Saving Excel spreadsheet tables as tab-delimited text files
All of the software we provide uses plain text files as input; they cannot use Excel spreadsheets or any other format. This page describes in detail how to convert an excel spreadsheet into a suitable text file. These instructions were set up under Windows but for MacOS X it should be similar.
First make sure you know about the following important points.
- Your original Excel file will not be affected by this procedure, because you are saving a copy of the file.
- The worksheet you are viewing now is the one which will saved. Other worksheets are not saved.
- All row and column names must not contain spaces. This is because our parsers may get confused by names containing spaces.
- Missing values should just look blank; avoid putting spaces or other characters in any fields.
- The values in the file, other than the row and column labels, must be numbers (no letters or other characters)
Here is what a reasonable spreadsheet might look like in Excel before you save it as text. Note that all the pretty formatting will be lost when you save it as text. If you open the saved text file in excel again, the colors, formulas, etc. will be gone.
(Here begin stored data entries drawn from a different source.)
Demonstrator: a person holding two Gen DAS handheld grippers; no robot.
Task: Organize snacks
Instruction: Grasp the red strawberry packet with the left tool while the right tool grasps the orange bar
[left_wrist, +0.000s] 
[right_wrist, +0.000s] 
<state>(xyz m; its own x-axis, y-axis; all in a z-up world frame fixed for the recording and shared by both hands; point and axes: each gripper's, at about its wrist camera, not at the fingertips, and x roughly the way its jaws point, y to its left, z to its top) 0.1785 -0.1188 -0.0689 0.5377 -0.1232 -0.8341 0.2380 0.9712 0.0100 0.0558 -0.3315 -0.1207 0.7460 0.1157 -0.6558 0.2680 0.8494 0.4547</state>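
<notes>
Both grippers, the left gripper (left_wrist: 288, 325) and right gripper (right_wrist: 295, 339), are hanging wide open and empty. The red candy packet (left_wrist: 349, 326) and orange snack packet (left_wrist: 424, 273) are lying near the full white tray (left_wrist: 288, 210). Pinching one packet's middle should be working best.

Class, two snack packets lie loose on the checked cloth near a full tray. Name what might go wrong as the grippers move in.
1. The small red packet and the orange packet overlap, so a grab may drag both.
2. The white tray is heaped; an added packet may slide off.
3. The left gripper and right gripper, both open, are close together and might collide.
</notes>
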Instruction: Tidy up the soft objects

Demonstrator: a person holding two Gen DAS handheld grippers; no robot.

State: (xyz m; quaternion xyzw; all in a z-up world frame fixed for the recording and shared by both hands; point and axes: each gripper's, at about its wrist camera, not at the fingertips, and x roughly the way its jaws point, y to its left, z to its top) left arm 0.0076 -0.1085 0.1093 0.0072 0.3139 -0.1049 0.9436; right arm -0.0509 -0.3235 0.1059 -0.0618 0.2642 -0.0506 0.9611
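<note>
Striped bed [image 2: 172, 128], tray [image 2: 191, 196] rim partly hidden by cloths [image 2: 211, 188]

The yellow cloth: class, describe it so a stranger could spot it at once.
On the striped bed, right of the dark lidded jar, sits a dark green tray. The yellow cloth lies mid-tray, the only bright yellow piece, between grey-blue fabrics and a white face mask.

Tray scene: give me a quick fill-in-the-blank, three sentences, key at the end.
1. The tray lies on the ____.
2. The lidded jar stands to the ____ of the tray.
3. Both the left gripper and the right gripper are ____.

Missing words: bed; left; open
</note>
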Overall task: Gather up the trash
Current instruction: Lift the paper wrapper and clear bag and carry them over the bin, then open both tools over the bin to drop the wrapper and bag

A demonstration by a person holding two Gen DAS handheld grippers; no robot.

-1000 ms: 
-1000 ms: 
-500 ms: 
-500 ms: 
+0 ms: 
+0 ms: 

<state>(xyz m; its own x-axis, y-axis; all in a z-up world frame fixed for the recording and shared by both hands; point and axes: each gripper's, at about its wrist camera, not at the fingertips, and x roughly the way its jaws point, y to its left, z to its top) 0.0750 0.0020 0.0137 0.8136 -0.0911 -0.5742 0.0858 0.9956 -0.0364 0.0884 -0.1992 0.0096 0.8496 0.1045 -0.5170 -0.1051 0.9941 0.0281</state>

So make sure you have already saved the file as an “xls” document.
From the file menu, select “Save as…”. You should see the following dialog box. Select “text (tab delimited)” from the pull down menu. Fill in the file name you want to use. Remember that Unix file names cannot contain spaces or other cetain ‘special’ characters. (Details about unix are beyond the scope of this tutorial).
Then, for some silly reason, Excel shows you the following dialog box. Click “yes”.
If you now close the document, Excel will usually give you the following prompt. Select “no” (otherwise you go back to the beginning again).
That’s it, you’re done.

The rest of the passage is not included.